* TASK INSTRUCTIONS
Copy out each line of the data that holds the string "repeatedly".

****************************************

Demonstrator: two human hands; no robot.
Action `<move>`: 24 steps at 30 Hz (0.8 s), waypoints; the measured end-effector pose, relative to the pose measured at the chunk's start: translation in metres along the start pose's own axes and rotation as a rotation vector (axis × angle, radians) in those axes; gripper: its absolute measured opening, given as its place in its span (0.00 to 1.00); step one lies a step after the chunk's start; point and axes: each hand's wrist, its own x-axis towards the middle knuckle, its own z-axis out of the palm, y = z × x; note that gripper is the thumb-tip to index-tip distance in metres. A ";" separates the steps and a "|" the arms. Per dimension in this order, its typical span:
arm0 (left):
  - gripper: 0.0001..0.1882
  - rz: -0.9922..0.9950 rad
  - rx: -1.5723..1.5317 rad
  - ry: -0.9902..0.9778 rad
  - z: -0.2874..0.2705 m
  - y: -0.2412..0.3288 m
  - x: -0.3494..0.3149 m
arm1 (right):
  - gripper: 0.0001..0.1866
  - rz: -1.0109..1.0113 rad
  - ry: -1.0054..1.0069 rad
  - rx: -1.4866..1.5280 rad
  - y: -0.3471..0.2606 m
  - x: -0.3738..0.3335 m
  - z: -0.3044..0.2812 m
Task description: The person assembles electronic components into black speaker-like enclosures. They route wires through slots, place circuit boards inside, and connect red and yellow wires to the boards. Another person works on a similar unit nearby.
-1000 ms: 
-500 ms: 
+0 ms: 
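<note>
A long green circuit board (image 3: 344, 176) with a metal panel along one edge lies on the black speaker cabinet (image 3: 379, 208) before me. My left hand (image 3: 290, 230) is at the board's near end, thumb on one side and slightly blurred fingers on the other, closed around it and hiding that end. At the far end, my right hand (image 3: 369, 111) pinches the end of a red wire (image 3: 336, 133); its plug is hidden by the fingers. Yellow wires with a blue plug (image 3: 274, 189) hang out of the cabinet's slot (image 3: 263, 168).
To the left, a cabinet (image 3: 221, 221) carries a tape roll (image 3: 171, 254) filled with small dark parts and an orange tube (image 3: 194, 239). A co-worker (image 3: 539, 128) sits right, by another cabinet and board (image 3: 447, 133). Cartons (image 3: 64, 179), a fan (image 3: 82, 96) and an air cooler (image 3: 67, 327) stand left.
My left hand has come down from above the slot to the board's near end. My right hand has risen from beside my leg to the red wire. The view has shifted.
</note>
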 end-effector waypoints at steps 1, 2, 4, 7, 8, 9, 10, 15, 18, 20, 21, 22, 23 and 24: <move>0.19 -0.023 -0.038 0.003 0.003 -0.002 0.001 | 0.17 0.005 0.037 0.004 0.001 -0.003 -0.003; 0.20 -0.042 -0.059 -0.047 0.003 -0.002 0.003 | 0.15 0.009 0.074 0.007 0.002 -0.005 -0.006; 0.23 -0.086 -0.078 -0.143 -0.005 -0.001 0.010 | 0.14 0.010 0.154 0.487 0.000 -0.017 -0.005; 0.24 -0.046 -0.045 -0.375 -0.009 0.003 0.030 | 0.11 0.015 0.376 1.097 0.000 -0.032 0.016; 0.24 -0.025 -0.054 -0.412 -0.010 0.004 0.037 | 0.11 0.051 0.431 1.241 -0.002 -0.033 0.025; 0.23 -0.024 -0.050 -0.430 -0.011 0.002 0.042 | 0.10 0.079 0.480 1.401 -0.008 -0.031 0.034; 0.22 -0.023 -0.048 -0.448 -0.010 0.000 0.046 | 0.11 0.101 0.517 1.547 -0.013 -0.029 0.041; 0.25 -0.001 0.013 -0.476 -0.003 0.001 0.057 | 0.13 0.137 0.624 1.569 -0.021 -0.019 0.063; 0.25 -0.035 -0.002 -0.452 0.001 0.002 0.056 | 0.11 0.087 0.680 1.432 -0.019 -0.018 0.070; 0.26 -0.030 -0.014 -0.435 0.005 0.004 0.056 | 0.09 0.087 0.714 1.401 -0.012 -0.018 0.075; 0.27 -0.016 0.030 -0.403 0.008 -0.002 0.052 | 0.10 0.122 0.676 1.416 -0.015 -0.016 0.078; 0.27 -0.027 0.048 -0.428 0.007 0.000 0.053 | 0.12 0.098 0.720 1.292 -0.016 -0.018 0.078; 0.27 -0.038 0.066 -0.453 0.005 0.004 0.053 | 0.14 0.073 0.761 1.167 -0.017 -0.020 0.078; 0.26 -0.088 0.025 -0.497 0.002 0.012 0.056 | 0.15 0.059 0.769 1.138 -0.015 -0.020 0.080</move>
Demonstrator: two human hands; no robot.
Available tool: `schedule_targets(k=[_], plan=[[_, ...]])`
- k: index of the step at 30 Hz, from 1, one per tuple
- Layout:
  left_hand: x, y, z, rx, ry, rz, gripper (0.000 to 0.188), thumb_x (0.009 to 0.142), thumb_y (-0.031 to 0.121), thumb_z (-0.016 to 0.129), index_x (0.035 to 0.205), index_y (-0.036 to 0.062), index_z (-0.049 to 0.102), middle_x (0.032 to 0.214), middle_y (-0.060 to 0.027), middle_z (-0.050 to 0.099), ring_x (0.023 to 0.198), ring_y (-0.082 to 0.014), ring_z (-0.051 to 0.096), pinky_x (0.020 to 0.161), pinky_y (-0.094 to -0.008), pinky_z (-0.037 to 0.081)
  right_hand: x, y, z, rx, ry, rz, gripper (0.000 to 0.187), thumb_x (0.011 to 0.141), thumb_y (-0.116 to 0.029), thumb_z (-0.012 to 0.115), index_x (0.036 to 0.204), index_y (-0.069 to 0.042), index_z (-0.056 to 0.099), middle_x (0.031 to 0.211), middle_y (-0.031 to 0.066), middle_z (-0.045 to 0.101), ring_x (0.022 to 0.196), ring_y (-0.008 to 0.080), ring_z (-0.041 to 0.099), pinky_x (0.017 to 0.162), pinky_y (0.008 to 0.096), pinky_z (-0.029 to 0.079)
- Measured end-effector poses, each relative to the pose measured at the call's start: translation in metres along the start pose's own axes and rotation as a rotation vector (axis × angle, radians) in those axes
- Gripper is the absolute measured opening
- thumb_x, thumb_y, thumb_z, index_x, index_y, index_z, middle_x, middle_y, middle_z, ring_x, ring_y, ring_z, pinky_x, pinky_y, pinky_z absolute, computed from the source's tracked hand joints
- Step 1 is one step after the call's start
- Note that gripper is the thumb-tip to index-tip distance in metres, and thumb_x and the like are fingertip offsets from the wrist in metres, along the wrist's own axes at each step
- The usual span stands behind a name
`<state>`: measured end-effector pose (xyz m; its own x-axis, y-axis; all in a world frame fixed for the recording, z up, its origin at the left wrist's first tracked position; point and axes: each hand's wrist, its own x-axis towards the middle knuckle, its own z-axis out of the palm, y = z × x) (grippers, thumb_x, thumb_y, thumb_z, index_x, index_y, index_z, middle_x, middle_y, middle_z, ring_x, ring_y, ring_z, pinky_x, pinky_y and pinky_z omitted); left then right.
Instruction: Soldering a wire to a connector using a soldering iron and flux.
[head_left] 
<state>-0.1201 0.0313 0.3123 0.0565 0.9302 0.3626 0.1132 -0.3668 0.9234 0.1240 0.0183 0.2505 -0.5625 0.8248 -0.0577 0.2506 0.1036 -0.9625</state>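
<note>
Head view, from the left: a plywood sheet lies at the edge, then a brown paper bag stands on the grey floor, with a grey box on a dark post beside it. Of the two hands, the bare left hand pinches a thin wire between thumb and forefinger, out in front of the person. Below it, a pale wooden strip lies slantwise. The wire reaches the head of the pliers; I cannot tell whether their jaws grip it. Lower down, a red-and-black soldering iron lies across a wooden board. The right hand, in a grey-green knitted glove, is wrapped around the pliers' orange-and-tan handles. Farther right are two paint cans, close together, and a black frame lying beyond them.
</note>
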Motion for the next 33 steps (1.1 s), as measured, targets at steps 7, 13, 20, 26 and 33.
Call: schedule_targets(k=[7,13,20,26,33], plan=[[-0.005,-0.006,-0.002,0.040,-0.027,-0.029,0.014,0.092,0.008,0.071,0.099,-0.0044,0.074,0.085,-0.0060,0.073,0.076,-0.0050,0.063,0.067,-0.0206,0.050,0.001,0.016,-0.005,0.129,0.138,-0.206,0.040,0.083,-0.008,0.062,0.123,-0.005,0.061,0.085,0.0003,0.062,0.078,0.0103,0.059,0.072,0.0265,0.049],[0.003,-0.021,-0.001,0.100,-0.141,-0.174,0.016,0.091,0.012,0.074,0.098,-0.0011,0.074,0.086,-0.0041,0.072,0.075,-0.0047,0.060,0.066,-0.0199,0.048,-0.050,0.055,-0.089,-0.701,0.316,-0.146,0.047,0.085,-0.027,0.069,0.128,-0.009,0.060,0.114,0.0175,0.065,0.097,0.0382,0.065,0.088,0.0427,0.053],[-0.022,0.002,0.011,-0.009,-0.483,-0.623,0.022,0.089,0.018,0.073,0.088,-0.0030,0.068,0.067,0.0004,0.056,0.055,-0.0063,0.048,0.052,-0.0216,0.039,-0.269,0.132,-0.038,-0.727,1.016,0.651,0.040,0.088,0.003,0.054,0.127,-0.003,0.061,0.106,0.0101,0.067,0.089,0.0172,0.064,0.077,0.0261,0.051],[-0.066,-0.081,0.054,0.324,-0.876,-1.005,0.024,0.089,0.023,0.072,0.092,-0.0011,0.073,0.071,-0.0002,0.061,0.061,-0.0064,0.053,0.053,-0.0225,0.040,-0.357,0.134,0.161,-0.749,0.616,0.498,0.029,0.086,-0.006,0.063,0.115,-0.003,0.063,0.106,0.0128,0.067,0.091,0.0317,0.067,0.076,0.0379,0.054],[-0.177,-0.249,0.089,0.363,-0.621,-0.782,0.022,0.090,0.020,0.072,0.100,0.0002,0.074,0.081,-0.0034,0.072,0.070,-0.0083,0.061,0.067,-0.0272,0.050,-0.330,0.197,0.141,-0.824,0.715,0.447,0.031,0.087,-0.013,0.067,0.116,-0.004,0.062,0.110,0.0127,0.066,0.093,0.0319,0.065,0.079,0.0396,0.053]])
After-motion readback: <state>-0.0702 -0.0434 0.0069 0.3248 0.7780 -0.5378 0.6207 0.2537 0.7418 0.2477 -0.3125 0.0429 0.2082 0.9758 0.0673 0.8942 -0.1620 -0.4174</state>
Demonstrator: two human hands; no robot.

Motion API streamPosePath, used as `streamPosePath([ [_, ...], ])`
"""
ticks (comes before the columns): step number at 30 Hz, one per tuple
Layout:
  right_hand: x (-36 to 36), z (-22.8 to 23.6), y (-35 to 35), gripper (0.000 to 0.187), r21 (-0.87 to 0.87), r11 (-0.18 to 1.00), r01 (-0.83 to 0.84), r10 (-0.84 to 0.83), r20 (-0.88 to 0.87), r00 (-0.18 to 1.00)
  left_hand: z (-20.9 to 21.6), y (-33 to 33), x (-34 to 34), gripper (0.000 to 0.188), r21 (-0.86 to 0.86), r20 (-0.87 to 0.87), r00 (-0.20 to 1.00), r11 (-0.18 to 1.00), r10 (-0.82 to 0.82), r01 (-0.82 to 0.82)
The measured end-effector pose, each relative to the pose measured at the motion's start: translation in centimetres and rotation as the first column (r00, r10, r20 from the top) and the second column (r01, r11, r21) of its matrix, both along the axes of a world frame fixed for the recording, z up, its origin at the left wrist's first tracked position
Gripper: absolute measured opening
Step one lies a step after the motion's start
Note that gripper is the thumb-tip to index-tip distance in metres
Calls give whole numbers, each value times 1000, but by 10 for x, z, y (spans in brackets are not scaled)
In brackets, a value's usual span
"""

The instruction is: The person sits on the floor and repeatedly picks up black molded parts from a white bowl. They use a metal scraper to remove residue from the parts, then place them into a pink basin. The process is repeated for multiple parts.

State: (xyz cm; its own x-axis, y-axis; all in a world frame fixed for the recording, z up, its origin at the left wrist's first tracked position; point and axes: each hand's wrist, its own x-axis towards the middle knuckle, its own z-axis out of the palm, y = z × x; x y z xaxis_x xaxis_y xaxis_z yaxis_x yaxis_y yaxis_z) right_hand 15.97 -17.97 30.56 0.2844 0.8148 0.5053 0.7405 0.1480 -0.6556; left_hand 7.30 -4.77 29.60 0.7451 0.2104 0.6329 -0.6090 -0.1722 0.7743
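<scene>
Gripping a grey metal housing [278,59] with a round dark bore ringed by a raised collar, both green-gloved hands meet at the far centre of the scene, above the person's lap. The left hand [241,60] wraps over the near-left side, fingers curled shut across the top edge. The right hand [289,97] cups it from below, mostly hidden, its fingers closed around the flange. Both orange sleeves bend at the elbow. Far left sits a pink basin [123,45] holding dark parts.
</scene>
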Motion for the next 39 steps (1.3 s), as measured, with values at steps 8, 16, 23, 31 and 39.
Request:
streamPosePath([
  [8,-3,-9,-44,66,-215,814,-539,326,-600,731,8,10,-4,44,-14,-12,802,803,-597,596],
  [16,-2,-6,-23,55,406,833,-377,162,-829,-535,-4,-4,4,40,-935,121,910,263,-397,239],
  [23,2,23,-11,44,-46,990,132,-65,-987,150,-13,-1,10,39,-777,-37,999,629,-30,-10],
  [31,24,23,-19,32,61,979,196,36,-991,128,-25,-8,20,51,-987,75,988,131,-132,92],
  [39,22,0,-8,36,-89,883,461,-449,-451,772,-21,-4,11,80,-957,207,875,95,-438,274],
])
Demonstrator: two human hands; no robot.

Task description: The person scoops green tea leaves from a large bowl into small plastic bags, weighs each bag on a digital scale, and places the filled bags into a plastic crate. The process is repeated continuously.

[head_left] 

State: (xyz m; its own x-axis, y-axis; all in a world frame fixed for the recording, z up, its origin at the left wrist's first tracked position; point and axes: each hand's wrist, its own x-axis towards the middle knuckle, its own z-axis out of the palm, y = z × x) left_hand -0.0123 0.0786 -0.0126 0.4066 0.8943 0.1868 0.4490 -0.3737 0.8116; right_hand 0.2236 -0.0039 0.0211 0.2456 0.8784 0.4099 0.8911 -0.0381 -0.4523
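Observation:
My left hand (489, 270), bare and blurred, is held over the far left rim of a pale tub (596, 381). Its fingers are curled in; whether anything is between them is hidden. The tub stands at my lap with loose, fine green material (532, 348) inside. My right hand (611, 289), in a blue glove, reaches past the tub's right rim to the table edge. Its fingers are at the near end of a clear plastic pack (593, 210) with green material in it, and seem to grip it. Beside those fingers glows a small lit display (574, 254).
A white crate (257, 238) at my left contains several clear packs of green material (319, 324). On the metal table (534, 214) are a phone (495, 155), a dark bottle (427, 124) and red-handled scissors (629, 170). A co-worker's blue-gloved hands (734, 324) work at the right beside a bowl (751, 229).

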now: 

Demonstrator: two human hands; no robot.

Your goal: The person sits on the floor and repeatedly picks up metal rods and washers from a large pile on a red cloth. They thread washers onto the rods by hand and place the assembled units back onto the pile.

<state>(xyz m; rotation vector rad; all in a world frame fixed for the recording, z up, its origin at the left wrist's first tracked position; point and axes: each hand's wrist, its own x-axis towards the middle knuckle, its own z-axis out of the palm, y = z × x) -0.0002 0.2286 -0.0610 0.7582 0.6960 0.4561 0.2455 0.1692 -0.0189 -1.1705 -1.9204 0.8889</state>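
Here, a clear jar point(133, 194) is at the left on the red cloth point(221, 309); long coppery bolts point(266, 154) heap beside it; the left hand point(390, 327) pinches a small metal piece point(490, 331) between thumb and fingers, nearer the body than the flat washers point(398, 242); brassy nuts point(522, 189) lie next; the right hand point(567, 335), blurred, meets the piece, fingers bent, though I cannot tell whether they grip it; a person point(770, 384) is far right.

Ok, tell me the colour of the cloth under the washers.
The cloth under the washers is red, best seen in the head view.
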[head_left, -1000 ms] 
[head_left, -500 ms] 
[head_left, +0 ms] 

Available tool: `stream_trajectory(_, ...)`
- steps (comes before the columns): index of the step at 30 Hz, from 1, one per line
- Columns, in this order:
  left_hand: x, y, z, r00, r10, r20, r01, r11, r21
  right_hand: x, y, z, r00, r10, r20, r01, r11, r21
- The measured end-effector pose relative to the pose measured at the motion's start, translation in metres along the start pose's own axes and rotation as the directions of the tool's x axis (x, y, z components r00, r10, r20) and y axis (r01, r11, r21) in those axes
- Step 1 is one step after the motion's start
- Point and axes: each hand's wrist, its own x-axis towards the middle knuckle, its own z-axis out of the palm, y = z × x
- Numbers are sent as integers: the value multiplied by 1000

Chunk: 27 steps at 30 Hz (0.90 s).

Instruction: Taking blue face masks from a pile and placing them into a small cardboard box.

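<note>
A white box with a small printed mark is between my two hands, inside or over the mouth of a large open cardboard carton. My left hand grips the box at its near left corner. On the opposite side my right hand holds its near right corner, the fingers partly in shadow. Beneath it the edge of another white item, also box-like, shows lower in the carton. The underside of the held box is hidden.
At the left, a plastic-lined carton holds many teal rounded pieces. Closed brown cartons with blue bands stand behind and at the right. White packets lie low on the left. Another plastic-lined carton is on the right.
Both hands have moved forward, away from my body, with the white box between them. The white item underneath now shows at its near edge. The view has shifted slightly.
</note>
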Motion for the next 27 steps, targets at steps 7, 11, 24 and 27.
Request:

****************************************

* RESULT BELOW
The instruction is: The person sits on the floor and repeatedly picks up black molded parts from a white bowl. They use a metal scraper to remove residue from the parts, then place them into a pink basin. The process is repeated for multiple parts.
Your goal: The person sits on the floor and repeatedly picks up metal rods and washers from a large pile on a red cloth. They thread washers onto the rods by hand and place the assembled units back onto the pile.

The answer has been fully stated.